• Directions: Transcribe the complete listing exactly.
------ Data section
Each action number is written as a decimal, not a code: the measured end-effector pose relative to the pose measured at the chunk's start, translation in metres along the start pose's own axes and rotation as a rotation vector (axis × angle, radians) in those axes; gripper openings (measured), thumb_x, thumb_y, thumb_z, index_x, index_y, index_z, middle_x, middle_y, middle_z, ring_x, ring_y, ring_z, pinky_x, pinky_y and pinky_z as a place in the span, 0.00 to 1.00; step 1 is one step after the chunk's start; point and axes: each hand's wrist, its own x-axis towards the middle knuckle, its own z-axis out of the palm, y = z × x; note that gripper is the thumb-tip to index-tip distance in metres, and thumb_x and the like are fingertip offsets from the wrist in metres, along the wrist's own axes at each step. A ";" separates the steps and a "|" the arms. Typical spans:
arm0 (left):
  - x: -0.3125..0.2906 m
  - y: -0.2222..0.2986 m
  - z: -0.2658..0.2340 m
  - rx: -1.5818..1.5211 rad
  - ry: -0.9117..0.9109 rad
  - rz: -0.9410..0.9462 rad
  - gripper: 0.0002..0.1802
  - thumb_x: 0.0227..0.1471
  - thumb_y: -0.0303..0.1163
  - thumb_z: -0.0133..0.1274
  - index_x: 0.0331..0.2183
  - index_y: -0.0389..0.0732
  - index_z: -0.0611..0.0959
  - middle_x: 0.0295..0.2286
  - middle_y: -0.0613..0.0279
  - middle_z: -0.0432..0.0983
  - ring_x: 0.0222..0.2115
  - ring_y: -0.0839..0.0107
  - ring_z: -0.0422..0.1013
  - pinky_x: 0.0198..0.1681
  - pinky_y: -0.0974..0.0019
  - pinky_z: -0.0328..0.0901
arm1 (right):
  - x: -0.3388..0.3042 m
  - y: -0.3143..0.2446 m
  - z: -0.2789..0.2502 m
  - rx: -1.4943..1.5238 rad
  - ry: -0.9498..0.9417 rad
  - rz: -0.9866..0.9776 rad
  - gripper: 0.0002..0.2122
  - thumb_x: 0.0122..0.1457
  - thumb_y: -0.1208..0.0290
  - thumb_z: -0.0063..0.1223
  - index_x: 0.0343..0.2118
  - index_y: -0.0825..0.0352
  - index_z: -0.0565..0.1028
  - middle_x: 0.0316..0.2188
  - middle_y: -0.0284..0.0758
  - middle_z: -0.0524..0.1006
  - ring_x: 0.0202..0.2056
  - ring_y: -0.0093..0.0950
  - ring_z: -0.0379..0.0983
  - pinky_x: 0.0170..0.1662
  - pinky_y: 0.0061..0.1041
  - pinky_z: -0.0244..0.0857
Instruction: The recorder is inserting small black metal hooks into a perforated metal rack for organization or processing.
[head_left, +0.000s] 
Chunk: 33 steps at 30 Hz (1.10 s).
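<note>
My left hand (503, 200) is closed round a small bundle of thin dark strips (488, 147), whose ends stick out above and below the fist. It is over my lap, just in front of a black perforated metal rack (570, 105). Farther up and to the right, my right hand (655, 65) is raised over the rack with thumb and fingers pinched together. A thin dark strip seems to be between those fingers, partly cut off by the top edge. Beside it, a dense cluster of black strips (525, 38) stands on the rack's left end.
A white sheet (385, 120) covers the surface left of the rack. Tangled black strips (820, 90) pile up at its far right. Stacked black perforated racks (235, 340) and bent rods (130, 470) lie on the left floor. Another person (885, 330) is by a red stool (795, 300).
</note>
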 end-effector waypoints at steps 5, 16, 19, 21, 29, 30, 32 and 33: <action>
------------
• Answer box:
Each action number is written as a decimal, not a code: the measured end-effector pose relative to the pose measured at the chunk's start, translation in metres along the start pose's own axes and rotation as a rotation vector (axis × angle, radians) in those axes; gripper openings (measured), thumb_x, thumb_y, thumb_z, index_x, index_y, index_z, middle_x, middle_y, middle_z, ring_x, ring_y, ring_z, pinky_x, pinky_y and pinky_z as a place in the span, 0.00 to 1.00; step 1 is one step after the chunk's start; point and axes: each hand's wrist, its own x-axis towards the middle knuckle, its own z-axis out of the palm, y = z × x; note that gripper is the thumb-tip to index-tip distance in metres, and thumb_x and the like are fingertip offsets from the wrist in metres, along the wrist's own axes at each step. A ";" separates the steps and a "|" the arms. Typical spans:
arm0 (left):
  - x: -0.3125..0.2906 m
  - y: -0.2222..0.2986 m
  - z: -0.2658..0.2340 m
  - rx: -1.5818..1.5211 rad
  - ry: -0.9117..0.9109 rad
  - rz: -0.9410..0.9462 rad
  - gripper: 0.0002..0.1802
  - thumb_x: 0.0227..0.1471
  - thumb_y: -0.0303..0.1163
  - thumb_z: -0.0133..0.1274
  - index_x: 0.0331..0.2183
  - index_y: -0.0389..0.0732
  - index_z: -0.0611..0.0959
  - middle_x: 0.0295..0.2286
  - middle_y: -0.0613..0.0279
  - middle_z: -0.0432..0.0983
  - ring_x: 0.0222..0.2115
  - ring_y: -0.0839..0.0107
  - ring_z: -0.0422..0.1013
  - pinky_x: 0.0198..0.1681
  - pinky_y: -0.0974..0.0019
  - pinky_z: -0.0328..0.0901
arm1 (right):
  - x: -0.3388..0.3042 m
  - y: -0.3143..0.2446 m
  - z: -0.2789..0.2502 m
  - rx: -1.4943..1.5238 rad
  - ry: -0.9498..0.9417 rad
  - rz: -0.9866..0.9776 rad
  - gripper: 0.0002..0.2122
  - thumb_x: 0.0122..0.1457
  - thumb_y: -0.1208..0.0290
  - thumb_z: -0.0063..0.1223
  - index_x: 0.0343..0.2118
  - index_y: -0.0825..0.0352
  - index_z: -0.0565..0.1028
  - middle_x: 0.0316..0.2188
  - middle_y: -0.0284..0.0758
  - middle_z: -0.0524..0.1006
  - ring_x: 0.0202..0.2056
  - ring_y: -0.0093..0.0950
  - ring_z: -0.0379..0.0983
  - pinky_x: 0.0170..0.1662
  - pinky_y: 0.0061..0.1041
  - pinky_z: -0.0244..0.0857
Instruction: The recorder is inserting small black metal hooks into a perforated metal rack for organization or processing.
[head_left, +0.000s] 
Chunk: 33 steps at 30 Hz (1.10 s).
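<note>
My left hand (503, 200) is closed round a small bundle of thin dark strips (488, 147), whose ends stick out above and below the fist. It is over my lap, just in front of a black perforated metal rack (570, 105). Farther up and to the right, my right hand (655, 65) is raised over the rack with thumb and fingers pinched together. A thin dark strip seems to be between those fingers, partly cut off by the top edge. Beside it, a dense cluster of black strips (525, 38) stands on the rack's left end.
A white sheet (385, 120) covers the surface left of the rack. Tangled black strips (820, 90) pile up at its far right. Stacked black perforated racks (235, 340) and bent rods (130, 470) lie on the left floor. Another person (885, 330) is by a red stool (795, 300).
</note>
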 end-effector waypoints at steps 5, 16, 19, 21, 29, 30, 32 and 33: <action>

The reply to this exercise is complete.